With Bad Moms, Jon Lucas and Scott Moore (yes, two dudes) have created a small and limited world for two-dimensional female characters to run wild in. Despite strong performances from Kristen Bell and the great Kathryn Hahn, who play the highly caricatured roles of Kiki ("sad and lonely stay-at-home mom") and Carla ("feral, drunken, single mom"), Bad Moms is a very bad movie.

"We all work too damn hard trying to make our kids' lives amazing and magical," the protagonist Amy (Mila Kunis) screeches to Kiki and Carla after a long day and a bottle of Scotch. "Their lives already are amazing and magical. Let's be bad moms!"

The film's premise—to reclaim and subvert the term "bad mom"—is basic at best and, at worst, deeply flawed. Once Amy becomes a bad mom—blowing off work, drinking wine, not doing her kid's homework, abandoning cooking—she finds happiness. Suddenly, she has friends, a higher salary, and great sex with plenty of oral. (It helps that she's also attractive, thin, straight, and wealthy.)

Despite all this, Bad Moms does have a few entertaining montages set to pop music that provide satisfying comedic and physical release—a drunken, rage-filled grocery shopping spree and a party where everyone dances with phallic vodka bottles and does whip-its. It's no doubt exactly the relief that its audience, including many mothers on a rare night off, are seeking.

But one question nagged at me throughout the film, even as I found myself laughing: While these women are out partying, who is watching their children?

The issue is addressed once, anemically. After catching Kiki out at a restaurant having a salad and champagne for lunch, her angry husband demands to know who is at home with their four children. "Rosa," she replies quietly, hinting at the legions of domestic care workers who make even the smallest acts of luxury possible.

Though it never manages to successfully reclaim the term "bad mom," the movie at least has a tiny foothold in reality. It allows its mothers to appear angry, violent, desperate, and, occasionally, in sweatpants. By contrast, pop culture's other most recent attempt at female empowerment, the music video for pop/R&B singer Fergie's song "M.I.L.F.$," completely fails at reclaiming the term MILF into anything transgressive, let alone progressive.

"Changing the acronym to Moms I'd Like to Follow [from Moms I'd Like to Fuck] is about empowering women who did it all," Fergie said. "They have a career and a family, and still find time to take care of themselves and feel sexy."

It's all a lie, of course.

However empowering women may find the term MILF, the male gaze is built directly into it. The truth is, we're all fuckable—only, as the video makes abundantly clear, some of us more so than others.

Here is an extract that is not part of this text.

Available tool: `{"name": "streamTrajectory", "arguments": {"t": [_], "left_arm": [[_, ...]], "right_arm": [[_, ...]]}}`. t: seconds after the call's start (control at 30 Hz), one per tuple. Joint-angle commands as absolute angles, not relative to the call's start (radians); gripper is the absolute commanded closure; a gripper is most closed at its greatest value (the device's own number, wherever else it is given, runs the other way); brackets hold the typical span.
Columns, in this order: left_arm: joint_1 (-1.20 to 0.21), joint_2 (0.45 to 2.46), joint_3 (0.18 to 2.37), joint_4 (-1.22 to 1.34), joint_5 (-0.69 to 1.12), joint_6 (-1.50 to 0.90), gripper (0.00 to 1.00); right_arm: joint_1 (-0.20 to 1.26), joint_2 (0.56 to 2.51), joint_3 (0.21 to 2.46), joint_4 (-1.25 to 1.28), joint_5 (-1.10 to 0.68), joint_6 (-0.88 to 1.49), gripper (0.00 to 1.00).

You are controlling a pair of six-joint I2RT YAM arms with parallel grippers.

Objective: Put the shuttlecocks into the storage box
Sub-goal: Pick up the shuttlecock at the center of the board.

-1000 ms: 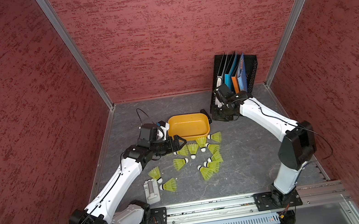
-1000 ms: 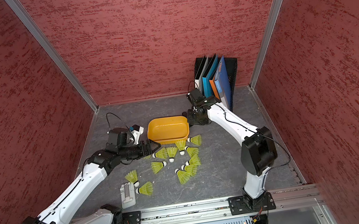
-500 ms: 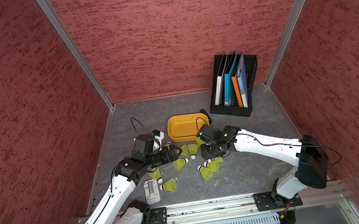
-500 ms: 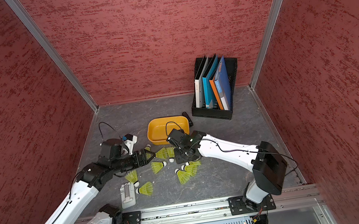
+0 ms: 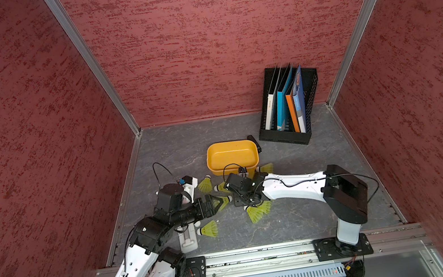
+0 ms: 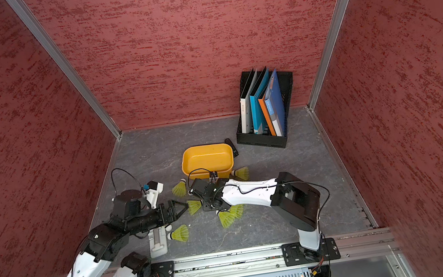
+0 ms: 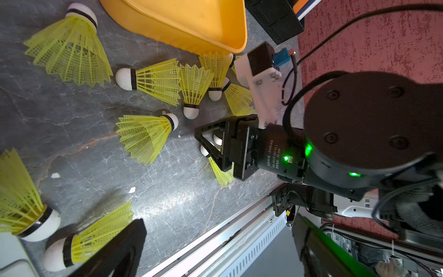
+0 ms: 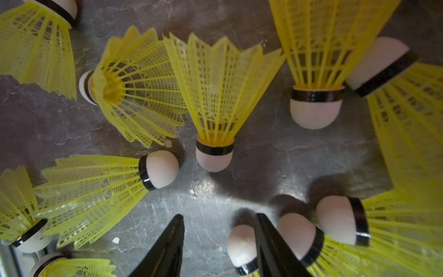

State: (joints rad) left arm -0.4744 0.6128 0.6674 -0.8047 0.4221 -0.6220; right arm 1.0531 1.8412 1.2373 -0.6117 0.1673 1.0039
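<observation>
Table (image 5: 300,216) first: the right gripper (image 8: 219,215) has swung off the file rack (image 5: 282,137) at upper right, down into the shuttlecocks (image 5: 258,211) at centre. The storage box (image 5: 231,155) just above them is empty, so nothing's banked yet. Its jaws sit half open around a white tip, not pinching. The left gripper (image 6: 183,207), jaws spread open, crowds in from frame left.

Shuttlecocks (image 6: 181,234) scattered on the floor (image 6: 271,221) right in front of the box (image 6: 205,148) — left gripper (image 6: 185,206) and right gripper (image 6: 209,206) both down low among them, tips close together. Rack (image 6: 262,140) stands further back.
</observation>
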Motion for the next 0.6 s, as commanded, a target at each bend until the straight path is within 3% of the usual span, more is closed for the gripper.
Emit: {"name": "streamTrajectory", "arguments": {"t": [0.0,0.57], "left_arm": [[-0.485,0.579,0.646,-0.826,0.428,-0.667,0.0],[-0.501,0.543,0.663,-0.887,0.391,-0.69,0.0]], "right_arm": [[1.059,1.86,1.267,-0.561,0.252,1.058,0.5],[1.036,1.983,1.332,-0.538,0.267,1.04,0.57]]}}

The video, directed by Colin Tilley, opens with the "MILFman" driving through MILFville, a pastel-colored suburb that looks like a bargain basement David LaChapelle set, to deliver milk to Fergie and other celebrity mothers including Kim Kardashian, Ciara, and Chrissy Teigen.

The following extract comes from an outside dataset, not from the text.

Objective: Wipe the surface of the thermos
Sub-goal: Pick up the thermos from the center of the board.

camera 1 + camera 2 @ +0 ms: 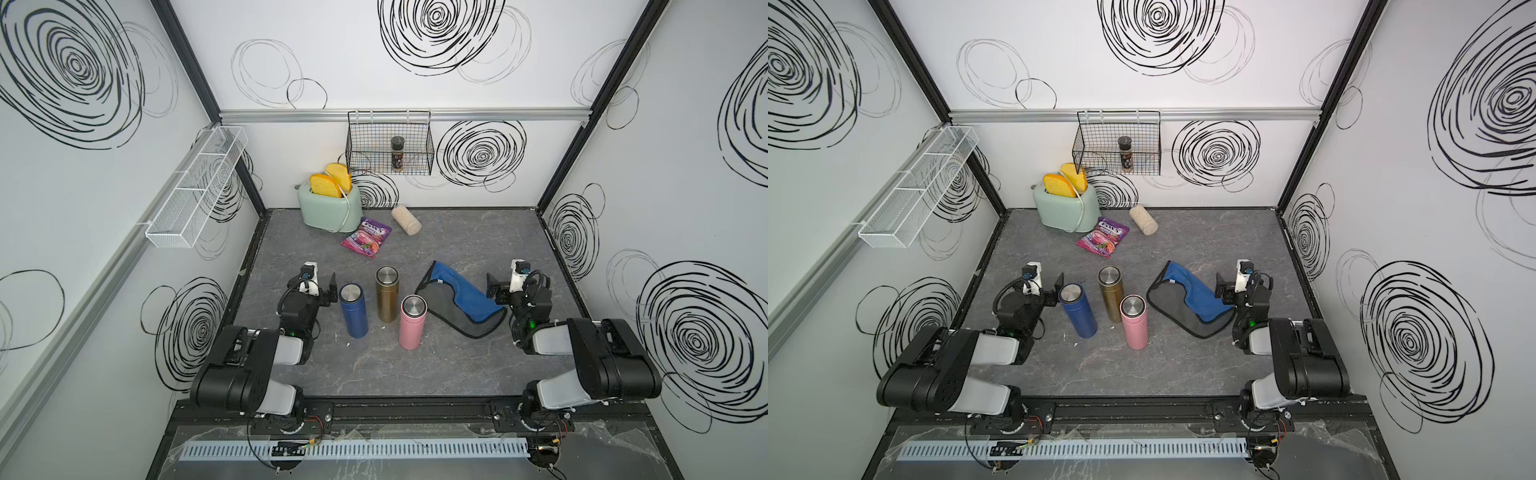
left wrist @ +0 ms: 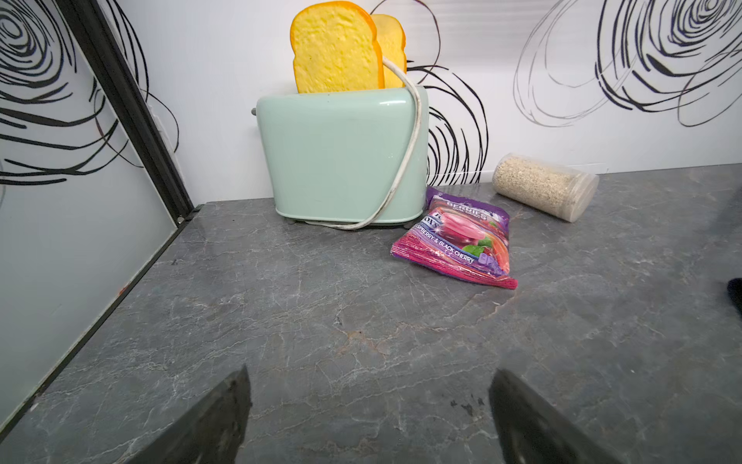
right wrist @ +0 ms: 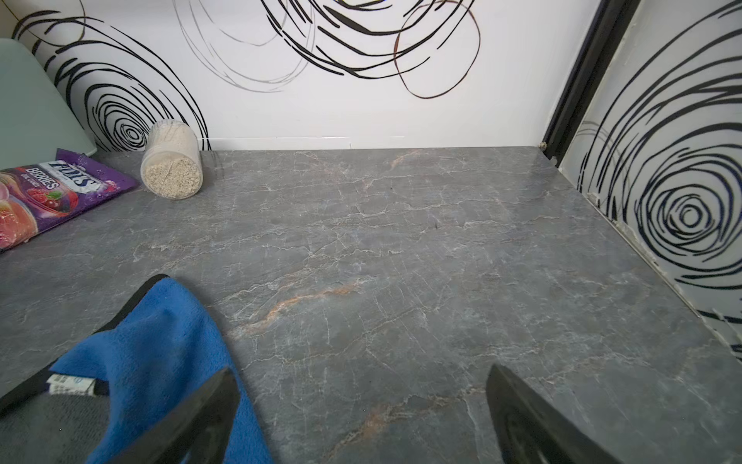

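Where thermoses stand: blue thermos (image 1: 353, 311), gold thermos (image 1: 387, 296), pink thermos (image 1: 412, 323), upright between both grippers.
Left gripper (image 2: 369, 377): jaws apart, empty, just beside blue thermos.
Right gripper (image 3: 357, 375): jaws apart, empty, at blue-grey cloth (image 1: 455, 301) edge.

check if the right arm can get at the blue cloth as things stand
Probably yes. The right end effector stands open and empty, and the cloth lies on the table right beside it, with nothing between them. The pink bottle stands on the cloth's far side, out of the way.
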`<state>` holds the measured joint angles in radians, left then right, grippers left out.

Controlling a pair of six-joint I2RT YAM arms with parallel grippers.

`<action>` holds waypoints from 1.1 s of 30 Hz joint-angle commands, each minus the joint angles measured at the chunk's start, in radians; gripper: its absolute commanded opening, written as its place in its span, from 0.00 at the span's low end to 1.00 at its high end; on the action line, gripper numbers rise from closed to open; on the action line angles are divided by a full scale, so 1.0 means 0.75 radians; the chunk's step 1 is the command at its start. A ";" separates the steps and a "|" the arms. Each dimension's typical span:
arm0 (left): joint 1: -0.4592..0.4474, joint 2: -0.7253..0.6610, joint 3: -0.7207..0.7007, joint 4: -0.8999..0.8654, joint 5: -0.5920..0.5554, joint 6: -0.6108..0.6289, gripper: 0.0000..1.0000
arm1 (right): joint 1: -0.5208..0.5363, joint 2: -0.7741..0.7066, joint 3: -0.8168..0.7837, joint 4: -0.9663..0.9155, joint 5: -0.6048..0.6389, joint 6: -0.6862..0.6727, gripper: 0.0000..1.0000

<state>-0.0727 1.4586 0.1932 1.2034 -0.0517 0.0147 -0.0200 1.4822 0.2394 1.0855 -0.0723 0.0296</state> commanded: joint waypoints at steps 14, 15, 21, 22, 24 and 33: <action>0.015 0.006 0.031 0.076 -0.039 -0.020 0.97 | -0.009 0.013 0.027 0.044 -0.014 -0.003 0.98; 0.019 0.006 0.031 0.077 -0.035 -0.021 0.97 | -0.010 0.013 0.027 0.044 -0.014 -0.003 0.98; -0.070 -0.147 0.089 -0.142 -0.132 0.048 0.97 | -0.008 -0.091 0.042 -0.024 0.043 -0.007 0.98; -0.089 -0.191 0.104 -0.196 -0.161 0.061 0.97 | -0.008 -0.170 0.090 -0.208 0.070 0.014 0.98; -0.103 -0.251 0.106 -0.237 -0.202 0.063 0.97 | -0.010 -0.289 0.213 -0.533 0.190 0.151 0.98; -0.189 -0.336 0.242 -0.574 -0.451 -0.105 0.97 | -0.018 -0.469 0.478 -1.271 0.058 0.625 0.98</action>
<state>-0.1852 1.2350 0.3225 0.8742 -0.2882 -0.0055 -0.0322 1.1561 0.5907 0.3912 0.0433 0.3649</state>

"Heard you in the mood for a little MILFshake," Fergie croons. "Welcome to the Dairy Dutchess Love Factory."

Fergie welcomes us to many places: the MILF Spa where she bathes in a tub of milk, a 1950s boozy soda counter where women hang from stripper poles in giant strawberry milkshakes, and a classroom filled with teenage boys in lettermen jackets who are all hot for teacher. "M.I.L.F.$" culminates with a scene in which Kardashian, clad in nude-colored latex lingerie and 10-inch gold heels, showers in thick white liquid. In lurid clips, Fergie, dressed in a yellow-and-black vinyl swimsuit that reads "slippery when wet," and others pour milk (or is it semen?) all over their bodies.

The only subversive moment in the "M.I.L.F.$" video is a brief shot of Teigen, a swimsuit model and cookbook author, breast-feeding her infant daughter. Despite Teigen's best attempts to seduce the camera with a pouty-lipped kissy face, there's nothing sexual going on here, just a breast doing exactly what it was designed to do—sustain life.

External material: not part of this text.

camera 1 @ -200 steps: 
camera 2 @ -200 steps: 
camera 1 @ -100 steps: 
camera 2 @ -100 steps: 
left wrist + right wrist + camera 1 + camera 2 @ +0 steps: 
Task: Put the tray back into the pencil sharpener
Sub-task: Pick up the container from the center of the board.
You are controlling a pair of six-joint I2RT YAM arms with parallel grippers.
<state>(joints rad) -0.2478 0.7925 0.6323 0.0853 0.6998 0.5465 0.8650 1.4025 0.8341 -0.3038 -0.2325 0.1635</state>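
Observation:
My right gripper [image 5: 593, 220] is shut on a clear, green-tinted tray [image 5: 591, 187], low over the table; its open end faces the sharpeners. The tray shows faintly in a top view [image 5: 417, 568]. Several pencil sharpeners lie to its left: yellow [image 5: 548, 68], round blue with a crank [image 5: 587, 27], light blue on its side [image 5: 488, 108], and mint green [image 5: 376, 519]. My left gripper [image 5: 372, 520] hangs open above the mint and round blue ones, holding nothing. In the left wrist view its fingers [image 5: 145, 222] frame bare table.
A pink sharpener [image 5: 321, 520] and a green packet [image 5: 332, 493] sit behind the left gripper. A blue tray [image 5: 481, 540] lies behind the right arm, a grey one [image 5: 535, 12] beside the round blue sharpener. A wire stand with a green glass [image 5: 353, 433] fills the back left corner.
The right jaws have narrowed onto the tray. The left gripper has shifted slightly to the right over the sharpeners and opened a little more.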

The trailer for Bad Moms features fuchsia-and-white stencil lettering on a black background. It immediately called to mind the cover design of The Argonauts, Maggie Nelson's singular and necessary examination of bodies, love, and motherhood that was released last year. In it, Nelson wrests parenthood out of heteronormativity's choke hold and expands it into something much larger and complex. At one point, she posits that pregnancy, a state "so profoundly strange and wild and transformative," might actually be "inherently queer."

Amid the daily grind of work—both public and private—and our deadly culture that values some lives more than others, choosing to guide a small human through the whole mess can feel like a radical act of hope. But watching Bad Moms and "M.I.L.F.$," I felt hollow. They were grim reminders that motherhood is still, in Nelson's words, "the ultimate conformity."